Work task »
Write out again, please, the records below from the first line to the line holding "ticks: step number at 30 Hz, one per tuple", inclusive, and nothing else.

Collection entries

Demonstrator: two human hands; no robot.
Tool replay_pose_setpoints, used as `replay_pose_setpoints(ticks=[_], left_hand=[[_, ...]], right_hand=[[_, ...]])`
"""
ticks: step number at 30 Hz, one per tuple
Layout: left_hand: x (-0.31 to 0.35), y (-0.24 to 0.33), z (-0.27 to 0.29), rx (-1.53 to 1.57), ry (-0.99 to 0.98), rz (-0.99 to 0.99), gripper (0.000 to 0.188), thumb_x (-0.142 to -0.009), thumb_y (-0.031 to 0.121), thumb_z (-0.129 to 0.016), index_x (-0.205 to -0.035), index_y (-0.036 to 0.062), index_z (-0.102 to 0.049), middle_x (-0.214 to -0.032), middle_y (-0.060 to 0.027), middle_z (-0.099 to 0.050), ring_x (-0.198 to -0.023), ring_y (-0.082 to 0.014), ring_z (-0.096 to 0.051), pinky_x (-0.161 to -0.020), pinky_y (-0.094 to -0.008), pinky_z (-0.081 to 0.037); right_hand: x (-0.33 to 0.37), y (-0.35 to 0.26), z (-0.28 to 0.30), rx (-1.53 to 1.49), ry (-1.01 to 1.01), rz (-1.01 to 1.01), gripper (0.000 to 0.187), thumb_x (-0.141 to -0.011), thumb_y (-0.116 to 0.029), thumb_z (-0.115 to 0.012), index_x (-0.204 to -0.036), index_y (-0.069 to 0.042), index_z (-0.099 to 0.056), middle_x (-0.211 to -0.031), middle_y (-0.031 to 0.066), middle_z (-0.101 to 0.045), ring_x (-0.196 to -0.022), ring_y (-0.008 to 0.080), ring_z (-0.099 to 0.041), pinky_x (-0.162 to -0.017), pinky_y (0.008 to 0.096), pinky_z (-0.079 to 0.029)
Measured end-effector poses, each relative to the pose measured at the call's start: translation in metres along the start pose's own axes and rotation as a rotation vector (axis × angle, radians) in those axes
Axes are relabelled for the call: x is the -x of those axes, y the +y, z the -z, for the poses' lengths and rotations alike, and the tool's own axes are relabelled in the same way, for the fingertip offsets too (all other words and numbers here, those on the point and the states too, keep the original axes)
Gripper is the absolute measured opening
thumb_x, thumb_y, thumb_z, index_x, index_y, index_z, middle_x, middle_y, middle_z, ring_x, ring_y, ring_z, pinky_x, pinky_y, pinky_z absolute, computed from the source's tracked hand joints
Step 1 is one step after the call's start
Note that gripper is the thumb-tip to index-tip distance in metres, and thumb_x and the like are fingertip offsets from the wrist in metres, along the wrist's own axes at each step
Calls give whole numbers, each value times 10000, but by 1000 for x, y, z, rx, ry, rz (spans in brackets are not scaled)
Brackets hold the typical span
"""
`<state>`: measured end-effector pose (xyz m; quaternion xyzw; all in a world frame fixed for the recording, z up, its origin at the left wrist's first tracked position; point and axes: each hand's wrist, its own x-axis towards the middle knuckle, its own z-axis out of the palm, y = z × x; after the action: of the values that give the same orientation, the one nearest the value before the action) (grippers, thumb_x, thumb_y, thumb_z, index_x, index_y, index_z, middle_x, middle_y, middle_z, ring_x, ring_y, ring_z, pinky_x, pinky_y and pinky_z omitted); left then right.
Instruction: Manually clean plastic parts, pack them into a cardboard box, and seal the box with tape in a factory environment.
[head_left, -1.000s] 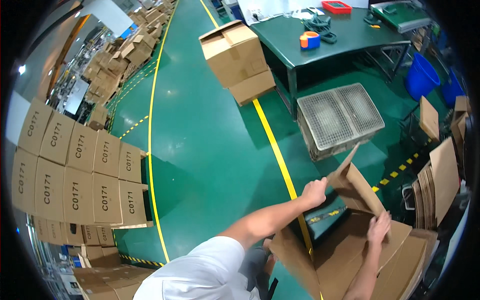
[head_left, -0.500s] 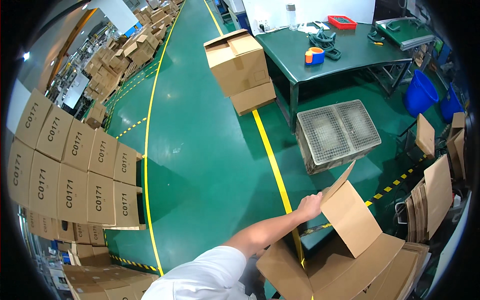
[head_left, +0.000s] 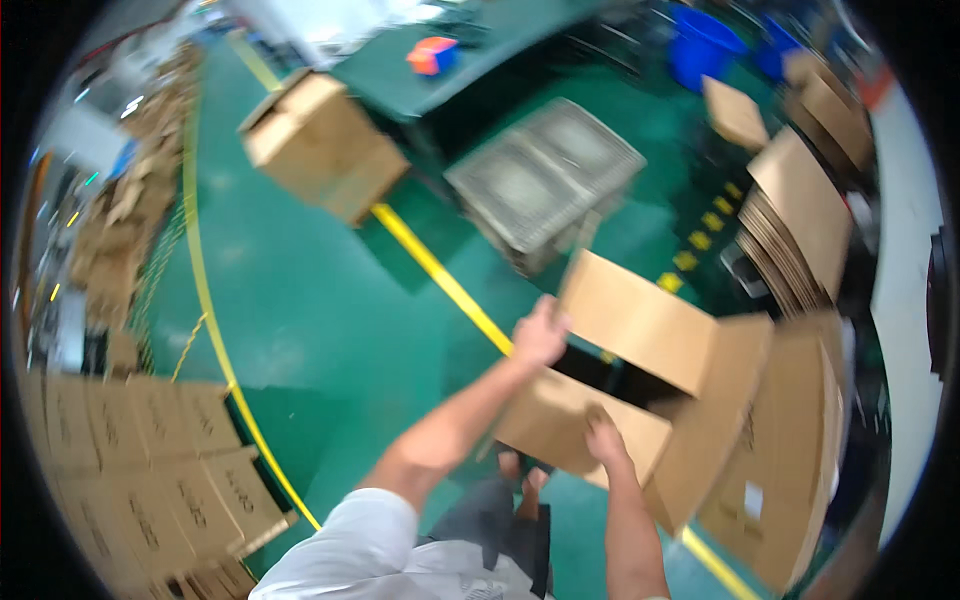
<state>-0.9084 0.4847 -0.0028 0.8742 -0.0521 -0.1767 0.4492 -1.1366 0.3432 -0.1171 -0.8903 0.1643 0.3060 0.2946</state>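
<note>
I hold an unfolded brown cardboard box (head_left: 640, 320) over the green floor, its open inside showing dark between the panels. My left hand (head_left: 540, 335) grips the box's upper left corner at the far panel. My right hand (head_left: 605, 440) is closed on the near panel's edge, lower down. The picture is blurred by motion.
A grey wire-mesh crate (head_left: 545, 180) stands just beyond the box. An open carton (head_left: 320, 145) sits by a green table (head_left: 470, 50). Flat cardboard sheets (head_left: 800, 220) stack at the right. Printed cartons (head_left: 140, 480) pile at lower left. A yellow floor line (head_left: 440, 275) runs diagonally.
The view has swung and everything shifted; the box has opened up into a tube shape, and my right hand has come onto its near panel.
</note>
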Motion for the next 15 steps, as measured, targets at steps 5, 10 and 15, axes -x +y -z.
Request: replay_pose_setpoints(ticks=[5,10,15], left_hand=[[35,-26,-58,149,-231,-174,430,-952,294,-432,-1351,134,-445,-1415,-220,-356,-1337,-345,-304,-1082,-383,-269],[68,-94,-95,-592,-278,-10,737,-765,292,-676,-1390,107,-332,-1430,-292,-237,-1367,-421,-148,-1063,-587,-185],[66,-137,-61,-187,-159,452,1108,-595,368,-838,-1407,-14,-187,-1421,-275,-273,-1335,-359,-278,-1067,-466,-276]], right_hand=[[136,-1,86,57,1044,24,334,-883,-57,-493,-1211,-10,-540,-1268,206,-514,-1176,373,-488,-1026,413,-363],[178,114,103,-702,1161,-399,343,-906,-95,-499,-1233,6,-521,-1224,140,-561,-1129,285,-537,-965,355,-411],[116,177,22,-1814,495,-268,642,-896,-365,-575,-1397,-47,-330,-1354,144,-454,-1187,265,-489,-1005,350,-376]])
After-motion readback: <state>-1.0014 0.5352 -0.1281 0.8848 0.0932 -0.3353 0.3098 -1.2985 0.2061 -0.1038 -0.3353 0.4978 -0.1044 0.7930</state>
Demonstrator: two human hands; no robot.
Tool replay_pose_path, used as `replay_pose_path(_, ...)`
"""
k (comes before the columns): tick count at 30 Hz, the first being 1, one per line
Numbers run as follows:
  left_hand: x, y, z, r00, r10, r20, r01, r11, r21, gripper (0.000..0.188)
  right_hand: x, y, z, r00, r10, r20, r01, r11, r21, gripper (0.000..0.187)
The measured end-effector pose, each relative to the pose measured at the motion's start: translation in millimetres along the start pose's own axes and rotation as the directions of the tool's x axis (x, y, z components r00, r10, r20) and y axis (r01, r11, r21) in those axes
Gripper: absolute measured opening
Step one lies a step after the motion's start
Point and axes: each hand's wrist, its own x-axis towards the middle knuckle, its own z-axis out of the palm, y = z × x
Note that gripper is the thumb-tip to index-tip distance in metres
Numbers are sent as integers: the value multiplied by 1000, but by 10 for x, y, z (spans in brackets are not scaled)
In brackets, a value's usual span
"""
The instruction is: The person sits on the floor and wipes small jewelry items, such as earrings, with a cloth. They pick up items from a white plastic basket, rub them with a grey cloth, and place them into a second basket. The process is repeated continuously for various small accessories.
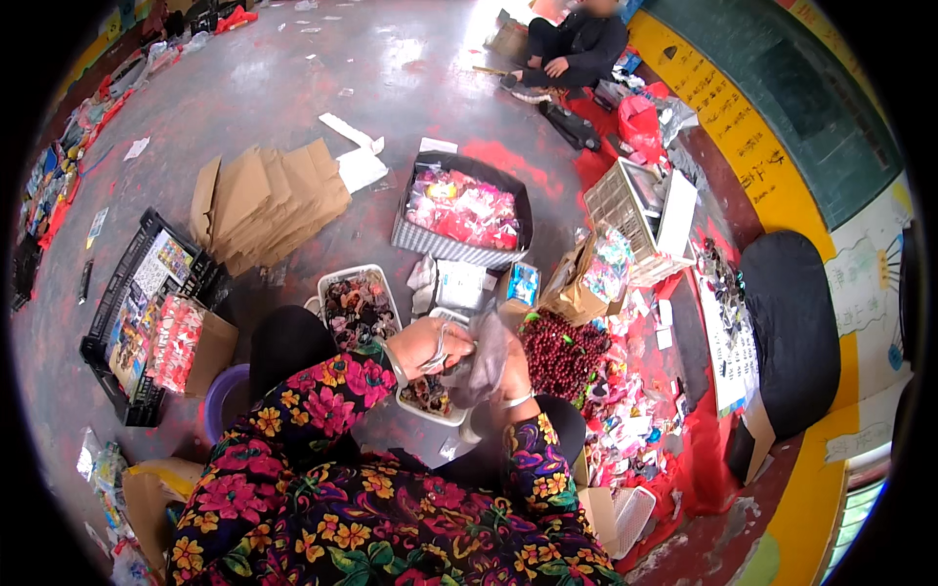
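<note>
In front of me, my left hand (pixel 427 348) is closed, its fingers pinched at the edge of a thin, greyish-purple see-through bag (pixel 486 363). A thin white loop lies across that hand. My right hand (pixel 515 375) grips the same bag from the other side, and the bag hides part of its fingers. Below the hands stands a white basket (pixel 457 420) with small dark and brown pieces in it. Another white tub (pixel 393 293), filled with dark hair-tie-like pieces, is just left of it. A heap of dark red beads (pixel 562 356) lies right of my right hand.
Ahead stands a grey fabric bin (pixel 459 252) of pink packets. Flattened cardboard (pixel 278 200) and a black crate (pixel 127 391) are at left, near a purple bucket (pixel 223 402). At right are an opened carton (pixel 575 298), a wicker basket (pixel 625 227) and a black chair back (pixel 791 327). Another person (pixel 581 49) sits far off.
</note>
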Motion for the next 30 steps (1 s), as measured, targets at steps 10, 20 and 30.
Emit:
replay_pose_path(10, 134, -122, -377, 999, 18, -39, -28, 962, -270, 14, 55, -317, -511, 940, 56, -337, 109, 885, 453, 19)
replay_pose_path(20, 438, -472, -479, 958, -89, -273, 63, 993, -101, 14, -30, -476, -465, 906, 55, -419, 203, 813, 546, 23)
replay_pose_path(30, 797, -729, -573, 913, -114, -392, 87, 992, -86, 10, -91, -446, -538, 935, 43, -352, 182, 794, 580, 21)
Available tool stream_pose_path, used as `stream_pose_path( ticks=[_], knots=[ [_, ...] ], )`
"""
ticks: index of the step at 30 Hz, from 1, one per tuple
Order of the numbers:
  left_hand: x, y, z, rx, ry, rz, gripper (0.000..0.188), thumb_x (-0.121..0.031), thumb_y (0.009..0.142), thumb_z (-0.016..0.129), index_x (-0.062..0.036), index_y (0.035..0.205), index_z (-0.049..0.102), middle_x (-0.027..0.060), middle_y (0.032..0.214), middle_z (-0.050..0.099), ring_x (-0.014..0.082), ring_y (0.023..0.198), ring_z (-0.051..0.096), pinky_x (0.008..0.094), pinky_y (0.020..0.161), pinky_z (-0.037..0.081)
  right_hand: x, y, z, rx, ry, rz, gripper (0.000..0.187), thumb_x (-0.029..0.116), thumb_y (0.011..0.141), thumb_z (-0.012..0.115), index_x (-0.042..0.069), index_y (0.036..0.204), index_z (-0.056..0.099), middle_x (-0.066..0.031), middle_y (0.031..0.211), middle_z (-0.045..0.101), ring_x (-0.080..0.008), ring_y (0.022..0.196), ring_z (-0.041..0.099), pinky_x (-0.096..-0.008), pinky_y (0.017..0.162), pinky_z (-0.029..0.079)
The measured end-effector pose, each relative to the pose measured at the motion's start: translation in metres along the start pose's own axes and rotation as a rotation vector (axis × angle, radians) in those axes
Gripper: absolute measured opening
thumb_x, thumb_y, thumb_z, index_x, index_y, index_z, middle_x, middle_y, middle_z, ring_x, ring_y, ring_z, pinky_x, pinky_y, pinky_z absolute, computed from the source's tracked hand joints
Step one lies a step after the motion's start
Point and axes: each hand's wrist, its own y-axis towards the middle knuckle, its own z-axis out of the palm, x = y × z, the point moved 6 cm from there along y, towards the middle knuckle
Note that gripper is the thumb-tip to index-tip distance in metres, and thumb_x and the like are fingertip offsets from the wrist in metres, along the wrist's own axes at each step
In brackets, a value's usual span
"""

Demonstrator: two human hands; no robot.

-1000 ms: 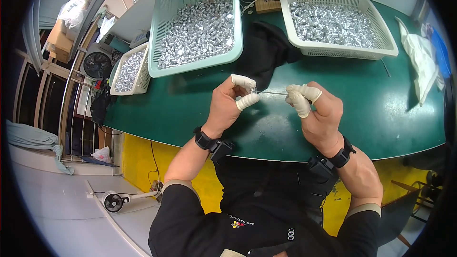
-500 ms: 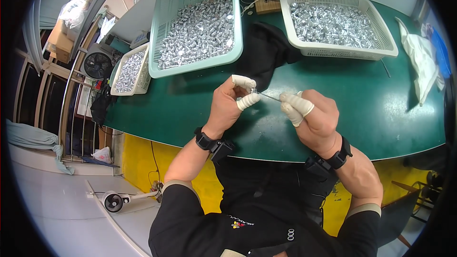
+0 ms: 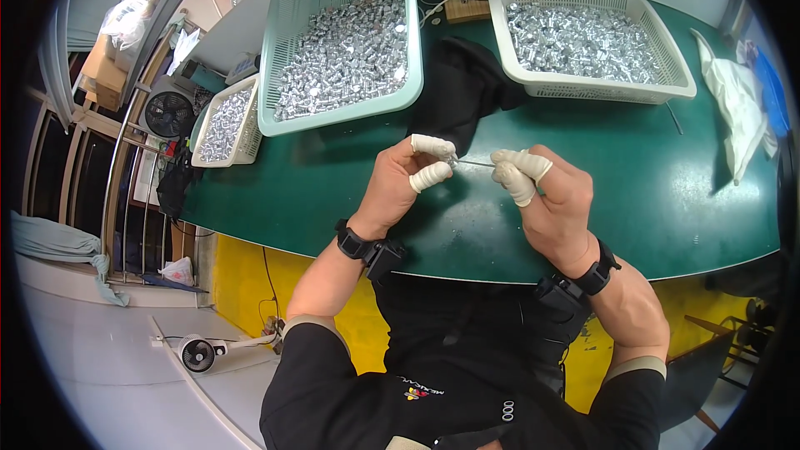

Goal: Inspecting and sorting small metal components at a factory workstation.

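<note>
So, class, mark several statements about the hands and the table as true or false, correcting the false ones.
1. The left hand pinches a small, silvery metal part. True.
2. The right hand is empty. False: it grips a thin, grey metal rod.
3. A crumpled black cloth lies on the glossy green table. True.
4. The large, pale-green plastic basket stands right of that cloth. False: it stands left.
5. White finger covers are on both hands. True.
</note>
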Motion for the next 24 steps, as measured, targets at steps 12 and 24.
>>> stream_pose_path(
  ticks=[12,24],
  knots=[
    [-0.004,-0.004,0.004,0.014,0.249,0.133,0.018,-0.004,0.088,0.076,-0.0027,0.103,0.066,0.0025,0.100,0.068,0.0110,0.091,0.064,0.0263,0.086,0.051,-0.051,-0.012,0.012,0.152,0.340,0.825,0.016,0.013,0.097,0.067,0.000,0.104,0.073,-0.0043,0.079,0.070,-0.0090,0.070,0.064,-0.0219,0.059,0.048],
    [0.000,-0.002,-0.004,0.008,0.061,0.013,0.016,-0.007,0.091,0.075,-0.0032,0.104,0.067,0.0005,0.096,0.068,0.0096,0.088,0.063,0.0256,0.082,0.051,-0.026,0.006,0.003,0.132,0.140,0.256,0.020,0.014,0.097,0.067,-0.001,0.109,0.073,-0.0043,0.081,0.072,-0.0078,0.072,0.065,-0.0218,0.060,0.048]
  ],
)
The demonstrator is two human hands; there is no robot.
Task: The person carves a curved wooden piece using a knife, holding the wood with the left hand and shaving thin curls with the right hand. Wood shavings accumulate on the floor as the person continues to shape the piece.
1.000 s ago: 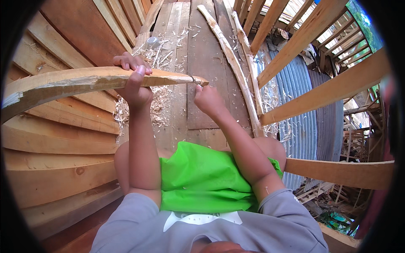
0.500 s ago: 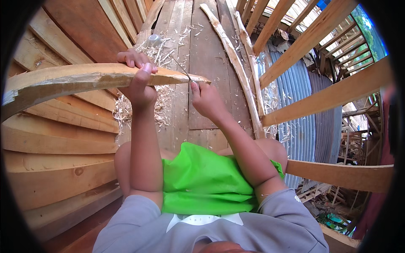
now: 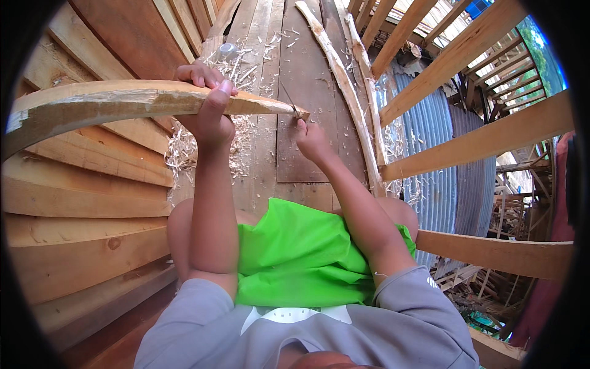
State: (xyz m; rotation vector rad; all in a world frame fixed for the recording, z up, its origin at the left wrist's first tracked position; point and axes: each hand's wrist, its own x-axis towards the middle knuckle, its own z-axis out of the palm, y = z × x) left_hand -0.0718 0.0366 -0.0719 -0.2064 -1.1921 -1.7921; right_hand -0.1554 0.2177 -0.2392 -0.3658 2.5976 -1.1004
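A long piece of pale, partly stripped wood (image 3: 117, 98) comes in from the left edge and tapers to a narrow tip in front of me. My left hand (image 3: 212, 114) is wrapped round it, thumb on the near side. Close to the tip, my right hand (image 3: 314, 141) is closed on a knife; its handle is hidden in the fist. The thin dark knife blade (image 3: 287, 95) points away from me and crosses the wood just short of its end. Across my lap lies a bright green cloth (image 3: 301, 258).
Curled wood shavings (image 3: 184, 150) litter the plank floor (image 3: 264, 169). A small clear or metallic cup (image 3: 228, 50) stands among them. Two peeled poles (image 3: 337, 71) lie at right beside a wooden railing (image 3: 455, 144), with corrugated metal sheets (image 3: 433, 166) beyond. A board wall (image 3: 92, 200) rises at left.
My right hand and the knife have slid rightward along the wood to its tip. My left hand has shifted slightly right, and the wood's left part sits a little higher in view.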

Task answer »
Demonstrator: two human hands; no robot.
Tool replay_pose_setpoints, used as `replay_pose_setpoints(ticks=[_], left_hand=[[_, ...]], right_hand=[[_, ...]])`
"""
ticks: step number at 30 Hz, one per tuple

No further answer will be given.